#### [WORK ORDER]
Locate the string "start" throughout the material and copy every line in which it occurs.

--- MATERIAL PROVIDED ---

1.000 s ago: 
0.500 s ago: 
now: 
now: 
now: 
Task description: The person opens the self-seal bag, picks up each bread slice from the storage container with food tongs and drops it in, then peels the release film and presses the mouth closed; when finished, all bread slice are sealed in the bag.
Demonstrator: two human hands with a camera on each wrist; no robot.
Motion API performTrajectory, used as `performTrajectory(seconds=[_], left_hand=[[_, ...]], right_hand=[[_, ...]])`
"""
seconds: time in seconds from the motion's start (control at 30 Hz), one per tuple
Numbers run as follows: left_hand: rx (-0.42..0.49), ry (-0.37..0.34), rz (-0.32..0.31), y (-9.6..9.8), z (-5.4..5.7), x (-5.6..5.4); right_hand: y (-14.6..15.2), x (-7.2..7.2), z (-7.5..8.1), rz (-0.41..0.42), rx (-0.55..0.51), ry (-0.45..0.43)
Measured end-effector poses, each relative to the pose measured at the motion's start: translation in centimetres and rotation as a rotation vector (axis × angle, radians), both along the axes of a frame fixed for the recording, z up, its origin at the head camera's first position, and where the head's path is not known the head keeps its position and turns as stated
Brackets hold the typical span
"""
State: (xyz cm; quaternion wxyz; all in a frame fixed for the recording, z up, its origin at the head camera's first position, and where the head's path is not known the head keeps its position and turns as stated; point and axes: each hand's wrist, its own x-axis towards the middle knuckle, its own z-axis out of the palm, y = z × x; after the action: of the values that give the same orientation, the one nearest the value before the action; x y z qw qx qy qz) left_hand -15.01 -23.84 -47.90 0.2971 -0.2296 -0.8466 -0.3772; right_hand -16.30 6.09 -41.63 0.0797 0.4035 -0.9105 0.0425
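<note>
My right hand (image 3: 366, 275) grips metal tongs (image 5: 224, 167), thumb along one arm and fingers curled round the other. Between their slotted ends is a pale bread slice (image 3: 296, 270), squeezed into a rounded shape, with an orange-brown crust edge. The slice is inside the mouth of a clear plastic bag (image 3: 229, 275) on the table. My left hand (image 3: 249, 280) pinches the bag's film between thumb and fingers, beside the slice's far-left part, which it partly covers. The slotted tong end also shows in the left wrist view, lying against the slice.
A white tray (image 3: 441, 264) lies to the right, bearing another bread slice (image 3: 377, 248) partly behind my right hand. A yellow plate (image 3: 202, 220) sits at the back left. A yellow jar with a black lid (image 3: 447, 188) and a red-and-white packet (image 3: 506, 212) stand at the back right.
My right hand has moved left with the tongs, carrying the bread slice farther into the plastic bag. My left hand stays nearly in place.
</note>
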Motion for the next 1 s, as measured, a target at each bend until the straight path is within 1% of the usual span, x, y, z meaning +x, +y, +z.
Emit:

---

#### [SOLUTION BELOW]
seconds: time in seconds from the motion's start (control at 30 Hz), one per tuple
Measured end-effector poses, each relative to the pose measured at the motion's start: translation in centimetres and rotation as a rotation vector (axis × angle, radians), both along the axes of a frame fixed for the recording, z up, its origin at the head camera's first position, and where the head's path is not known the head keeps its position and turns as stated

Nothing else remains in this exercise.